EXERCISE DIRECTIONS
Give the data again exactly, without images.

PROVIDED MATERIAL
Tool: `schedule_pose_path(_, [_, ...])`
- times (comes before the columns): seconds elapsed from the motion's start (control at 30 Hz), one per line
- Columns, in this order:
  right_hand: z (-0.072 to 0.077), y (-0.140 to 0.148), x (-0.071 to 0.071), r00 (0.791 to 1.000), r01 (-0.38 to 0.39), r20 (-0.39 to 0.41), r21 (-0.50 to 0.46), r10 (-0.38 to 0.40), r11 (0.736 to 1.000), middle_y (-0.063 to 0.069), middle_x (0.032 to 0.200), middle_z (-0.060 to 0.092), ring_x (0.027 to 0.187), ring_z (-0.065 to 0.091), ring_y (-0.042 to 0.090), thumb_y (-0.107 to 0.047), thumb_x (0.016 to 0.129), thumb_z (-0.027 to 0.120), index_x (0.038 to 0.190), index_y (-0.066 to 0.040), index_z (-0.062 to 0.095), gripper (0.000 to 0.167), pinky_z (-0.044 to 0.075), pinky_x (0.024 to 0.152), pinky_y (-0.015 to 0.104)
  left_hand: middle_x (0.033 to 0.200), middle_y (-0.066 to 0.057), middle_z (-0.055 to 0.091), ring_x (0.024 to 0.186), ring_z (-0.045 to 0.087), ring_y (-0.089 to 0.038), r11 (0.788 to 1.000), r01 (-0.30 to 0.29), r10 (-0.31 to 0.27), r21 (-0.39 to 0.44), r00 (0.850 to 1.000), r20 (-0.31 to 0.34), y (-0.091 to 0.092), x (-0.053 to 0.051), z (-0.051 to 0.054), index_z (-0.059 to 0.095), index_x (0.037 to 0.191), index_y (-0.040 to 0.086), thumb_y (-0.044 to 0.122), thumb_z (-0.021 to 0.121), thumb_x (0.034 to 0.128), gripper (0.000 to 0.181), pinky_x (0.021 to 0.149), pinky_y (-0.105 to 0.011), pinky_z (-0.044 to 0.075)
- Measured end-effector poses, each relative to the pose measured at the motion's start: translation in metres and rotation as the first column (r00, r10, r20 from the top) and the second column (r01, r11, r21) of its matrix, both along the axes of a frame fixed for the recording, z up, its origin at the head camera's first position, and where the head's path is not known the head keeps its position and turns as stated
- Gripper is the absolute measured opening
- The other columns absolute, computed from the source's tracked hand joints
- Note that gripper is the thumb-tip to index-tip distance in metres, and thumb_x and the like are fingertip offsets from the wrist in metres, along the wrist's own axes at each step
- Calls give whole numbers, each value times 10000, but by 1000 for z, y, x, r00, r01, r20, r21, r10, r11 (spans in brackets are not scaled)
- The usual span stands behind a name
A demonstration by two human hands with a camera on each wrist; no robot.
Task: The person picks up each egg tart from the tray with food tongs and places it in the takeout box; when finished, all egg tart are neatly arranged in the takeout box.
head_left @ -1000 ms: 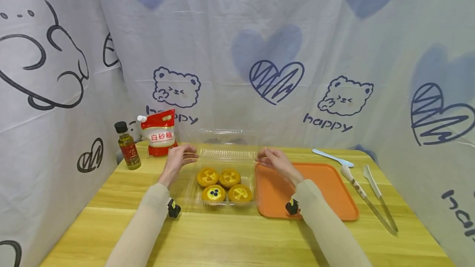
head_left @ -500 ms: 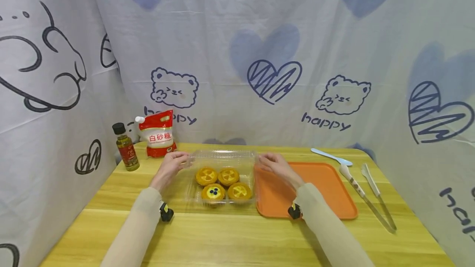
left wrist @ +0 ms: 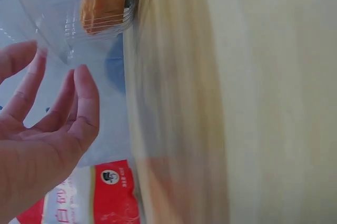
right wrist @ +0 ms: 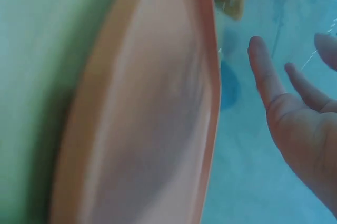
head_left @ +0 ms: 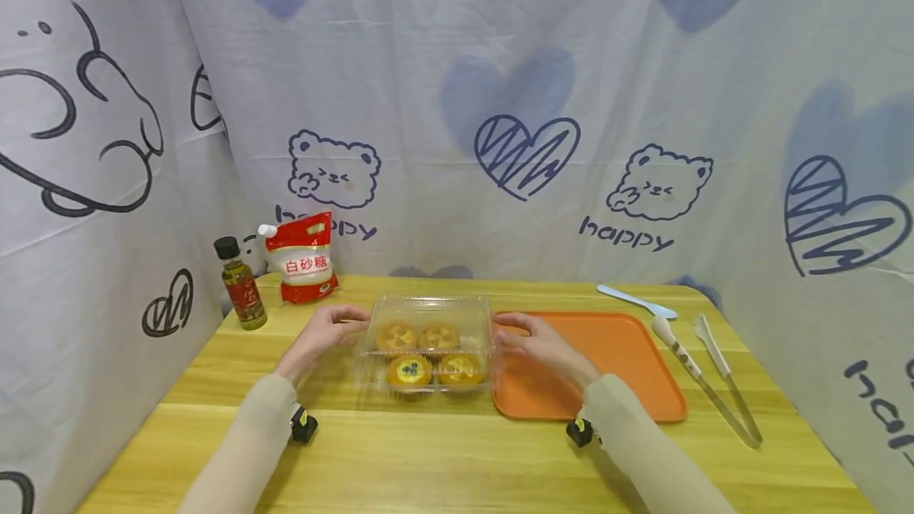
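A clear plastic clamshell box (head_left: 428, 393) stands mid-table with several egg tarts (head_left: 412, 371) inside, one topped with blueberries. Its clear lid (head_left: 432, 306) slants down over the tarts. Close to the lid's left side is my left hand (head_left: 328, 331), thumb and fingers loosely bent with gaps between them in the left wrist view. My right hand (head_left: 546, 346) is at the lid's right side, above the tray's left part. In the right wrist view its fingers (right wrist: 263, 68) are spread and fairly straight. Whether either hand's fingertips touch the lid is hard to tell.
Right of the box lies an orange tray (head_left: 621, 363). Beyond it are metal tongs (head_left: 703, 383) with pale tips and a light blue spatula (head_left: 635, 301). At the back left stand an oil bottle (head_left: 243, 288) and a red-and-white sugar bag (head_left: 303, 260). A printed curtain (head_left: 428, 220) hangs behind.
The lid has swung from nearly upright at the back, forward and down over the tarts. Both hands have come slightly nearer with it and stay at its two sides.
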State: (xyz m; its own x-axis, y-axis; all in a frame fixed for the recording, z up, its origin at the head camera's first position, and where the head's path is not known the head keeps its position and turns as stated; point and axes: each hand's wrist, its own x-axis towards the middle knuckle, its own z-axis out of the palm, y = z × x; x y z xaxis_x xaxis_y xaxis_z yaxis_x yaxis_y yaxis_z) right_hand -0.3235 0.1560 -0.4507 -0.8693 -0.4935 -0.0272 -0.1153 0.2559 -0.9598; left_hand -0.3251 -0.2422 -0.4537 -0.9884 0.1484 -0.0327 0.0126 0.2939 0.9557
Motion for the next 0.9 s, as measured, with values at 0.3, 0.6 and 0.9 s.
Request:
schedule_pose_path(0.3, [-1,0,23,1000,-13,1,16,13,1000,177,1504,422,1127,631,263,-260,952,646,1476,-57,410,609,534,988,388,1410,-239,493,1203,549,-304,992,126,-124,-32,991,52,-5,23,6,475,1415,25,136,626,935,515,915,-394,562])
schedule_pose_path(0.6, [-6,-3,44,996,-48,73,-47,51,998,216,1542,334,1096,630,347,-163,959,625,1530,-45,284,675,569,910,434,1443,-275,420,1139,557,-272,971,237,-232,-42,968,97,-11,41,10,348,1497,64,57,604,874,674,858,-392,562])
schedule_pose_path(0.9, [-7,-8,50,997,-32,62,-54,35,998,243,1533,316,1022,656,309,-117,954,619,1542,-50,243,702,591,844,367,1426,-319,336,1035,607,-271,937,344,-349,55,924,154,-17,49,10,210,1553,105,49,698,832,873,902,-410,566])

YOUR SOLUTION
Tool: `schedule_pose_path(_, [_, ...])`
- times (comes before the columns): seconds elapsed from the motion's start (control at 30 Hz), one per line
- Columns, in this order:
  right_hand: z (-0.072 to 0.077), y (-0.140 to 0.148), x (-0.071 to 0.071), r00 (0.791 to 1.000), r01 (-0.38 to 0.39), r20 (-0.39 to 0.41), r21 (-0.50 to 0.46), r10 (-0.38 to 0.40), r11 (0.736 to 1.000), middle_y (-0.063 to 0.069), middle_x (0.032 to 0.200), middle_z (-0.060 to 0.092), ring_x (0.027 to 0.187), ring_z (-0.065 to 0.091), ring_y (-0.042 to 0.090), thumb_y (-0.107 to 0.047), thumb_x (0.016 to 0.129), thumb_z (-0.027 to 0.120), index_x (0.038 to 0.190), index_y (-0.066 to 0.040), index_z (-0.062 to 0.095), gripper (0.000 to 0.167), pinky_z (-0.044 to 0.075), pinky_x (0.024 to 0.152), pinky_y (-0.015 to 0.104)
  left_hand: middle_x (0.033 to 0.200), middle_y (-0.066 to 0.057), middle_z (-0.055 to 0.091), ring_x (0.024 to 0.186), ring_z (-0.045 to 0.087), ring_y (-0.089 to 0.038), r11 (0.788 to 1.000), r01 (-0.30 to 0.29), r10 (-0.31 to 0.27), r21 (-0.39 to 0.44), r00 (0.850 to 1.000), r20 (-0.31 to 0.34), y (-0.091 to 0.092), x (-0.053 to 0.051), z (-0.051 to 0.054), index_z (-0.059 to 0.095), index_x (0.037 to 0.191), index_y (-0.040 to 0.086), thumb_y (-0.044 to 0.122), thumb_z (-0.021 to 0.121), thumb_x (0.034 to 0.128), gripper (0.000 to 0.181), pinky_x (0.021 to 0.149), pinky_y (-0.105 to 0.011), pinky_z (-0.044 to 0.075)
- Measured end-effector poses, each relative to the pose measured at the motion's start: translation in metres and rotation as the first column (r00, r10, r20 from the top) and the second column (r01, r11, r21) of its matrix, both along the axes of a frame fixed for the recording, z up, its origin at the head camera's first position, and where the head's path is not known the head keeps its position and turns as stated
- Gripper is the absolute measured opening
- The other columns absolute, computed from the source's tracked hand joints
- Note that gripper is the thumb-tip to index-tip distance in metres, and thumb_x and the like are fingertip offsets from the wrist in metres, along the wrist's own axes at each step
- Calls give whole numbers, each value times 10000, but by 1000 for z, y, x, r00, r01, r20, r21, r10, r11 (spans in brackets are not scaled)
- The usual span stands behind a name
A demonstration by two human hands with a camera on each wrist; no robot.
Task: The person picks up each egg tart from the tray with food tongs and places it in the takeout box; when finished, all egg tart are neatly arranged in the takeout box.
head_left @ -1000 ms: 
head_left @ -500 ms: 
left wrist @ +0 ms: 
right wrist @ +0 ms: 
head_left @ +0 ms: 
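A clear plastic clamshell box (head_left: 428, 393) stands mid-table with several egg tarts (head_left: 412, 371) inside, one topped with blueberries. Its clear lid (head_left: 432, 306) slants down over the tarts. Close to the lid's left side is my left hand (head_left: 328, 331), thumb and fingers loosely bent with gaps between them in the left wrist view. My right hand (head_left: 546, 346) is at the lid's right side, above the tray's left part. In the right wrist view its fingers (right wrist: 263, 68) are spread and fairly straight. Whether either hand's fingertips touch the lid is hard to tell.
Right of the box lies an orange tray (head_left: 621, 363). Beyond it are metal tongs (head_left: 703, 383) with pale tips and a light blue spatula (head_left: 635, 301). At the back left stand an oil bottle (head_left: 243, 288) and a red-and-white sugar bag (head_left: 303, 260). A printed curtain (head_left: 428, 220) hangs behind.
The lid has swung from nearly upright at the back, forward and down over the tarts. Both hands have come slightly nearer with it and stay at its two sides.
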State: (xyz m; its own x-axis, y-axis; all in a frame fixed for the recording, z up, its origin at the head camera's first position, and where the head's path is not known the head keeps its position and turns as stated; point and axes: each hand's wrist, its own x-axis towards the middle knuckle, its own z-axis out of the palm, y = z × x; x y z xaxis_x xaxis_y xaxis_z yaxis_x yaxis_y yaxis_z) right_hand -0.3235 0.1560 -0.4507 -0.8693 -0.4935 -0.0272 -0.1153 0.2559 -0.9598; left_hand -0.3251 -0.2422 -0.4537 -0.9884 0.1484 -0.0327 0.0126 0.2939 0.9557
Motion for the next 0.9 s, as measured, with values at 0.3, 0.6 and 0.9 s.
Request:
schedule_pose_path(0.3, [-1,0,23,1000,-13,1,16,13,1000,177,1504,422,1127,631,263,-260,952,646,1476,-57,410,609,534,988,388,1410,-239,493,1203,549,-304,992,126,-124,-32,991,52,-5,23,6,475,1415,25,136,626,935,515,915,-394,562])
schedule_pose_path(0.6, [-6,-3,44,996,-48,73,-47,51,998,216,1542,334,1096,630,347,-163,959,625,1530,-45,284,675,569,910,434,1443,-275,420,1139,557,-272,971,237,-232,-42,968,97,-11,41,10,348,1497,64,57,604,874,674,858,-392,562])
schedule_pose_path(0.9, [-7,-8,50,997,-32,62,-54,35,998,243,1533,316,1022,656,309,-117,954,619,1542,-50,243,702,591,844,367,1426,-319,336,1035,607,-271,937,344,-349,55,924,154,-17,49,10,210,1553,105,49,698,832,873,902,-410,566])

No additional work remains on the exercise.